Crônicas Divinais Brasileira

Autor(a): Guilherme Lacerda


Volume 1 – Arco 2

Capítulo 8: Andar Bônus

Akito sentia apenas um leve formigamento.

Não obstante forçasse uma expressão estoica no rosto, a situação era desesperadora. O veneno do Basilisco tomara seu corpo, enroscando-se feito uma serpente para lhe injetar paralisia. Antes veloz e resistente, sua atual condição mais lembrava uma marionete quebrada, amarrado por cordas a um maciço tronco de árvore.

— Você… deve ter enfurecido alguém de altíssimo escalão, não é verdade? — Arcandros indagou num sussurro gélido. Sua fala era lenta e deliberada, cada palavra cuidadosamente escolhida. — Acho que nunca vi um contrato de assassínio ser encomendado no mesmo dia que o Caçador chegou à Fantasia.

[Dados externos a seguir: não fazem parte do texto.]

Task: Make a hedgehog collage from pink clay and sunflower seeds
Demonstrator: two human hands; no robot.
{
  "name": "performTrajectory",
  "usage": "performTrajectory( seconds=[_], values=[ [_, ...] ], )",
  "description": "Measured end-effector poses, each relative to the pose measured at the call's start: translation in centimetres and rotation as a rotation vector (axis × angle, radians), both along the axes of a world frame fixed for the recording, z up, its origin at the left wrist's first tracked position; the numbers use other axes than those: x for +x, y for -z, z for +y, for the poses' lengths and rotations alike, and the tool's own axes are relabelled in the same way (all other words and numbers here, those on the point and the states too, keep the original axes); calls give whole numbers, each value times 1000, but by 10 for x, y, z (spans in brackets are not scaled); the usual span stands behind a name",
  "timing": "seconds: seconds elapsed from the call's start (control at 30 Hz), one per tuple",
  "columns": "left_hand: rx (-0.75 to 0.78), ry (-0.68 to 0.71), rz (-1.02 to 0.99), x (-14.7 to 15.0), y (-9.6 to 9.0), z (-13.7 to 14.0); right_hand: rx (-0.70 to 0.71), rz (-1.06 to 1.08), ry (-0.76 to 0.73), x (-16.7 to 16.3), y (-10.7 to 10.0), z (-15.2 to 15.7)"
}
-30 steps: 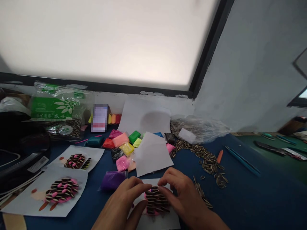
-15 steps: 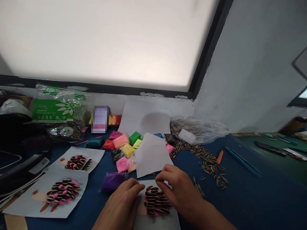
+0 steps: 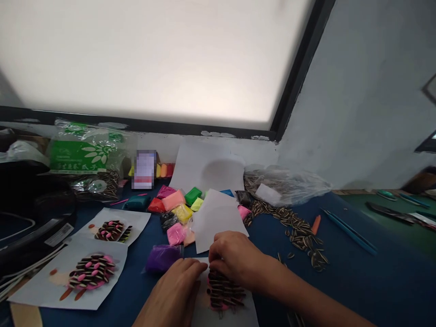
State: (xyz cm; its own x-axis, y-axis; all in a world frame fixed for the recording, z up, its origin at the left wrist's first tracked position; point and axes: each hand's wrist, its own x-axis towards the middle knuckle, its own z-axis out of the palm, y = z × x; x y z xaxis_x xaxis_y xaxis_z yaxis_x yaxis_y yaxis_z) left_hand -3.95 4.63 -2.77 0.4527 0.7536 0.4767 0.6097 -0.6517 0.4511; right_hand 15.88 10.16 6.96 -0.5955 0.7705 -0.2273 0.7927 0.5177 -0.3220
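A hedgehog picture [image 3: 227,295] made of striped sunflower seeds pressed in rows into pink clay lies on a white sheet [image 3: 250,315] before me. My left hand [image 3: 177,288] rests at the sheet's left edge, fingers stretched out and holding nothing visible. Over the top of the seed rows is my right hand [image 3: 235,259], its thumb and fingertips pinched together at the upper left. Whatever is between those fingertips is too small or hidden to make out. Beyond the hands, another white sheet [image 3: 218,218] overlaps packets of clay.
Two hedgehog pictures [image 3: 91,272] lie at left. Coloured clay packets [image 3: 182,212], including a purple one [image 3: 164,258], sit mid-table. Loose sunflower seeds [image 3: 296,222] spill from a clear bag [image 3: 289,184]. Blue tweezers [image 3: 349,230] lie right; a green seed bag [image 3: 85,156] stands back left.
My right hand has moved left across the top of the seed rows, now covering their upper part. My left hand has stayed at the sheet's edge. The view has shifted slightly.
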Motion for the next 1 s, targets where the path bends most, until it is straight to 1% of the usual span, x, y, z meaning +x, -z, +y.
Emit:
performTrajectory(
  seconds=[0.27,0.47,0.63,0.77,0.9,1.0],
  values=[
    [-49,3,35,0,-8,-1,-25,-117,-57,-9,-4,8],
    [-58,15,29,0,-7,-1,-7,-128,-69,-8,-11,12],
    [-54,32,-5,-1,-5,-1,-26,-134,-110,-10,-12,11],
    [-64,25,-8,1,-9,-2,-37,-155,-138,-14,-13,11],
    [-120,8,44,3,-13,-3,-10,-170,-144,-13,-14,14],
    [-125,-3,39,2,-10,-4,31,-168,-133,-10,-14,16]
  ],
)
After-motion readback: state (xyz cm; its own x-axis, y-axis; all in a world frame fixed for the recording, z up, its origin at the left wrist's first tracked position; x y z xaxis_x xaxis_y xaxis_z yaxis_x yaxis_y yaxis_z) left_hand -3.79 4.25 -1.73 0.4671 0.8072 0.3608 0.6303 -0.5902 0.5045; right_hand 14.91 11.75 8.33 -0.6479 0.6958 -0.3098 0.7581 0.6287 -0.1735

A mente de Akito permanecia lúcida, mas o corpo teimava em não responder. Seu olhar, ainda aguçado e perspicaz, varria o ambiente em busca de salvação, mas a única coisa que ele divisava eram árvores de galhos tortos e folhas de um verde doentio, silenciosas testemunhas de um destino selado.

— É uma pena ter de lidar com você num ambiente tão inapropriado, Sr. Urushibara — o timbre do Basilisco era rouco e profundo, ecoando feito o som de pedra contra pedra. — Em condições adequadas eu seria capaz de fazê-lo durar dias sob meus cuidados. Todavia, o contrato tem como máxima prioridade a incapacitação permanente do alvo.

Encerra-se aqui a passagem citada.